◆ Requirement ◆
Of the material below, only the lines from the line containing "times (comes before" down to the line containing "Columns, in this" belong in the answer, written out exactly.

********************

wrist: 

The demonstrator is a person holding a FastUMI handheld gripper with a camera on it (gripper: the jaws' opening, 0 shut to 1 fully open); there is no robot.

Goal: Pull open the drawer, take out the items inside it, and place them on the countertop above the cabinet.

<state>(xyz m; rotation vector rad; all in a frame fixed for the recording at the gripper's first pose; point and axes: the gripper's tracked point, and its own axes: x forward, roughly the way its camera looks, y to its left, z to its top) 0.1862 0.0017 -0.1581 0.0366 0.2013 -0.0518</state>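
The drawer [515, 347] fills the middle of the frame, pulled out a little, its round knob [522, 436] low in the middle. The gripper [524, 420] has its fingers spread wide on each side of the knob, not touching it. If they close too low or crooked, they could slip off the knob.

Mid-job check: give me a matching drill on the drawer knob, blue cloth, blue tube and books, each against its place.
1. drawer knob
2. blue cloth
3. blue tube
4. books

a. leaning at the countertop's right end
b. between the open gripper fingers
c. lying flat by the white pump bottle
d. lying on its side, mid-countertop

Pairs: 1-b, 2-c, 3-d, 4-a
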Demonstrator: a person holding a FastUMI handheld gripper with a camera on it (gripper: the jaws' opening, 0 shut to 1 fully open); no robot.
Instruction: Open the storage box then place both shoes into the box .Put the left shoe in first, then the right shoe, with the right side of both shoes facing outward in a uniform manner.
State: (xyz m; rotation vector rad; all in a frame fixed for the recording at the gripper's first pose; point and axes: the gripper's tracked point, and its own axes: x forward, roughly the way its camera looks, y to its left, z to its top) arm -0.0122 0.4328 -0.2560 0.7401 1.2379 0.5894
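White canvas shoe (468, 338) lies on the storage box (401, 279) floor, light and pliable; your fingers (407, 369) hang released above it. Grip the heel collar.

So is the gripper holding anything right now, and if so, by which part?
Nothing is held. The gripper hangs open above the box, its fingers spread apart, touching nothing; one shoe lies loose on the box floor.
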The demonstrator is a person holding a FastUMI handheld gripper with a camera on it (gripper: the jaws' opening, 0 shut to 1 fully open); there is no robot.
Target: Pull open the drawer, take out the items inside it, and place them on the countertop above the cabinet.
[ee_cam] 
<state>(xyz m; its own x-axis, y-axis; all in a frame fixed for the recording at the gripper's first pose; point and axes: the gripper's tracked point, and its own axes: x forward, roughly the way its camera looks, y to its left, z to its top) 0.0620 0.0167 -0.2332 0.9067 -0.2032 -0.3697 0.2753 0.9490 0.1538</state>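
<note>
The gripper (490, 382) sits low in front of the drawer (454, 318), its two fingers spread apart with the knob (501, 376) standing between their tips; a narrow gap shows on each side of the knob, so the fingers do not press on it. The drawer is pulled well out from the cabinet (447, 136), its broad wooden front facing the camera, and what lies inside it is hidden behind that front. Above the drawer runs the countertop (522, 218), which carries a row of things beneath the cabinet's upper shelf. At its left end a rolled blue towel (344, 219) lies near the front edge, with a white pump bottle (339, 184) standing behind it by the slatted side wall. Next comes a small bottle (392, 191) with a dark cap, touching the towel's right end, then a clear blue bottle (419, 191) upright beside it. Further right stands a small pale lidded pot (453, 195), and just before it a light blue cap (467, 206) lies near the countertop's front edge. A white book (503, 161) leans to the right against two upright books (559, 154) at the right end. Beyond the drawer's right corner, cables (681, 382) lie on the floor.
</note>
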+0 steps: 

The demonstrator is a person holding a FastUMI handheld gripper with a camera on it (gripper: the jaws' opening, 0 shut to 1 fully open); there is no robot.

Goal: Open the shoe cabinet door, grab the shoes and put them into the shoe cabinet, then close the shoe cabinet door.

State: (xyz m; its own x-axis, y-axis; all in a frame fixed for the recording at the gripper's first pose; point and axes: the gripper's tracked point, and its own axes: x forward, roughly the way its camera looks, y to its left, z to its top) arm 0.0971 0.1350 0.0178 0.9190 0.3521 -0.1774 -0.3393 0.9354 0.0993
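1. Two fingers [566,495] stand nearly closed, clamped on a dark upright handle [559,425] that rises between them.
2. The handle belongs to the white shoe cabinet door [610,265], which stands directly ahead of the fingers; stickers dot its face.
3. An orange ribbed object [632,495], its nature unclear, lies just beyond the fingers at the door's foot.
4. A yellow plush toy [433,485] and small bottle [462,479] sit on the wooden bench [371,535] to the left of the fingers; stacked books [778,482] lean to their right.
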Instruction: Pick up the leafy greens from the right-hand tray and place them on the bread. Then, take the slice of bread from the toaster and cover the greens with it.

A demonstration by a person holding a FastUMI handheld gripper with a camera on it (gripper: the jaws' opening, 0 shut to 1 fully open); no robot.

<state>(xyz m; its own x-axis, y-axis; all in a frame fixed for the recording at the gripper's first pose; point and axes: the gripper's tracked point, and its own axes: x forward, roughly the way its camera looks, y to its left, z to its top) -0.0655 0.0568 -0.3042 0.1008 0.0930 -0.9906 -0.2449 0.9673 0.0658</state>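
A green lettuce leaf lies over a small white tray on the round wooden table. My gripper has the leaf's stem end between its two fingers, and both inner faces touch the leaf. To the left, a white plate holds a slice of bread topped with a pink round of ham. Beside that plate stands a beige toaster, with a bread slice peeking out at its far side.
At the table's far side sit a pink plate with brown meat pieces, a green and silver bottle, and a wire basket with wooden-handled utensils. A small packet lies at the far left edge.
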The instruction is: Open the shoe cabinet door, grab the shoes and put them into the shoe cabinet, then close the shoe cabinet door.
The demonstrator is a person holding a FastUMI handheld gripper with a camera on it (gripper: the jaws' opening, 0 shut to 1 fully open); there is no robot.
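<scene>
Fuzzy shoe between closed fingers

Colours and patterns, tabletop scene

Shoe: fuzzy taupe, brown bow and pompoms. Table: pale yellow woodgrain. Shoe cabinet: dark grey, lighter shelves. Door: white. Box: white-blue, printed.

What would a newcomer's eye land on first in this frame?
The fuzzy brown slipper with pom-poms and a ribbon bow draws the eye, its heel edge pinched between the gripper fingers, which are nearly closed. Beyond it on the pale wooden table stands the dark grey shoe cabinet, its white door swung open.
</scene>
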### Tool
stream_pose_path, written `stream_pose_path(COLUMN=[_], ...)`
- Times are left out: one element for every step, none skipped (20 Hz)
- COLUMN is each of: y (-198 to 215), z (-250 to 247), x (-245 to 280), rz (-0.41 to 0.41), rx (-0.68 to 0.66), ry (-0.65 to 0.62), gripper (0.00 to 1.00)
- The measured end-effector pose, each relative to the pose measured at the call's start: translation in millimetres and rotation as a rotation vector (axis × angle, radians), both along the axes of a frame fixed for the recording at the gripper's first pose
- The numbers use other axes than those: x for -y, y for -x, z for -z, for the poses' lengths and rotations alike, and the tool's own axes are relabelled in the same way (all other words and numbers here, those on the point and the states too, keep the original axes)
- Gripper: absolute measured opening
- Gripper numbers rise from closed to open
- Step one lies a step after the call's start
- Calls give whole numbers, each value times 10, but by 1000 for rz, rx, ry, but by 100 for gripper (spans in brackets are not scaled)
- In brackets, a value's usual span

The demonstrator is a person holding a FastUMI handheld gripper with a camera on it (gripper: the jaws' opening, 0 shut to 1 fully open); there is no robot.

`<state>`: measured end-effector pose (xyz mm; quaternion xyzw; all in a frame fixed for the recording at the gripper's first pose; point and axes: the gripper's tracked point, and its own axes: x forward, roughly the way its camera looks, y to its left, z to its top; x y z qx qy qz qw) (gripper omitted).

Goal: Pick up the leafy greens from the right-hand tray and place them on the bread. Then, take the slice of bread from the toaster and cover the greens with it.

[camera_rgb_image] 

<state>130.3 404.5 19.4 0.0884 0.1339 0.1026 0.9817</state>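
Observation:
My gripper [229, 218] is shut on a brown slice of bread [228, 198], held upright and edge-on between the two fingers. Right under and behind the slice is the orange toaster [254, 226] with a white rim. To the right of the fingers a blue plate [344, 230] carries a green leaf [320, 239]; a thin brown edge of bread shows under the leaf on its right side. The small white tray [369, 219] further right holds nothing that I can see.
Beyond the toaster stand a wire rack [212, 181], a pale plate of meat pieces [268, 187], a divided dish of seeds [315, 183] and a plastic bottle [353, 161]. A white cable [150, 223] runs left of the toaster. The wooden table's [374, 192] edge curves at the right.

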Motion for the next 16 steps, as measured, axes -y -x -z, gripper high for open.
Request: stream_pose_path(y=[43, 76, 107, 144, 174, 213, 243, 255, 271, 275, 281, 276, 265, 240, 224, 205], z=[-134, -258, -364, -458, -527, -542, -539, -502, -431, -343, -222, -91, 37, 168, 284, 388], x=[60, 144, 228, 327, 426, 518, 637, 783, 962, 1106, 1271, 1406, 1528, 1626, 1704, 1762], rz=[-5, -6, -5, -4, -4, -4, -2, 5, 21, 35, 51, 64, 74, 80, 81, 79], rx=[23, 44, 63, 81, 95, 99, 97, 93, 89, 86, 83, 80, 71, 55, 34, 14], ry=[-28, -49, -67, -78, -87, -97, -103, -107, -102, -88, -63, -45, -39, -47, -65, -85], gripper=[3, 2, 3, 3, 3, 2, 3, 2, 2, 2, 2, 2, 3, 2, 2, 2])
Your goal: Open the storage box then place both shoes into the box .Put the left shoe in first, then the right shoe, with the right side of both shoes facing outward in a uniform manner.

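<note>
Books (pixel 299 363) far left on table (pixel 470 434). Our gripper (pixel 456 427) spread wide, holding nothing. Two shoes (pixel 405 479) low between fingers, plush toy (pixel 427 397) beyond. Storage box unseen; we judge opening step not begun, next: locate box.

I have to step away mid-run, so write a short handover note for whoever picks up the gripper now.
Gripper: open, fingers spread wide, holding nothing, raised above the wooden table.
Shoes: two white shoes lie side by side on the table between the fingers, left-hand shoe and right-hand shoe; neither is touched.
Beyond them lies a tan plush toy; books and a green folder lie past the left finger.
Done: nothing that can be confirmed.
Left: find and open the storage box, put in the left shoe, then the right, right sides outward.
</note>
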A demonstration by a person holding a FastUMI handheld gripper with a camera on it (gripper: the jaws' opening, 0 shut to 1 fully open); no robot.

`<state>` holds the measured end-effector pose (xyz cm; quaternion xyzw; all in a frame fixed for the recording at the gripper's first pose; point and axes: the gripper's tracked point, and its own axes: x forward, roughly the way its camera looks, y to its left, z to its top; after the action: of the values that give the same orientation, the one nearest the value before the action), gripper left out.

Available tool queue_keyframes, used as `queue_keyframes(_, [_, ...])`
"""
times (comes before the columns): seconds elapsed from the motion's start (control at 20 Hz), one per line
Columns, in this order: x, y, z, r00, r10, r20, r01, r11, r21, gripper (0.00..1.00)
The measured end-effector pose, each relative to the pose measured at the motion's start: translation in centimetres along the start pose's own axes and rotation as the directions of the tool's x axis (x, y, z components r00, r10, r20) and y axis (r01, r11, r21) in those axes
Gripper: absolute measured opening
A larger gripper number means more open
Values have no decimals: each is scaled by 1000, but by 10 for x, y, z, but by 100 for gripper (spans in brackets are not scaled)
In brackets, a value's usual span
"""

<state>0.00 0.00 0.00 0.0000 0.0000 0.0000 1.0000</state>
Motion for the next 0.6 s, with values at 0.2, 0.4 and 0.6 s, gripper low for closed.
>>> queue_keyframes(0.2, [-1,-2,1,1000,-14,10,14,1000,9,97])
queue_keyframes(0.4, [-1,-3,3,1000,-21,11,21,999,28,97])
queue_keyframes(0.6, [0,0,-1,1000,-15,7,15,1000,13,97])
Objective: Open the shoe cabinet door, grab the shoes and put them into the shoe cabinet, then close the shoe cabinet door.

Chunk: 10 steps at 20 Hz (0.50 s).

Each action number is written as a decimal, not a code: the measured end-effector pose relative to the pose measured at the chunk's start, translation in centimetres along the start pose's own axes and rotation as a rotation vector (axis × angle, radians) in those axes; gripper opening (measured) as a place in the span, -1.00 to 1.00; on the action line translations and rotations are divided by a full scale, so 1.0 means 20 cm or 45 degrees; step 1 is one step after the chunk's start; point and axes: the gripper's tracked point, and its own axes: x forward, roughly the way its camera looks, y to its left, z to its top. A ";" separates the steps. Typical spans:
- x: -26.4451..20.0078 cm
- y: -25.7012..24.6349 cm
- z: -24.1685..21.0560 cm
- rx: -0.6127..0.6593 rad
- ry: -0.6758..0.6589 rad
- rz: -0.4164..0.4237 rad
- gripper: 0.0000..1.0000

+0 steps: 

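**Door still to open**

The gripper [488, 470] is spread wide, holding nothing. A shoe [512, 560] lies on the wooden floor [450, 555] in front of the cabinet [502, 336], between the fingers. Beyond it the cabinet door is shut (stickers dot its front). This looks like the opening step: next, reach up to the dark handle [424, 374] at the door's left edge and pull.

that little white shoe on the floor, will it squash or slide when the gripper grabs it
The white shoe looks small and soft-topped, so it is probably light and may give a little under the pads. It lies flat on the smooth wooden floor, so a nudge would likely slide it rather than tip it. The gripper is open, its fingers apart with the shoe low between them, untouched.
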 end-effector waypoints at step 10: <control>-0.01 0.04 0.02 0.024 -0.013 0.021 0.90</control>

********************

◆ Solution to this problem ◆
times (comes before the columns): seconds elapsed from the motion's start (control at 20 Hz), one per line
Columns, in this order: x, y, z, r00, r10, r20, r01, r11, r21, gripper (0.00..1.00)

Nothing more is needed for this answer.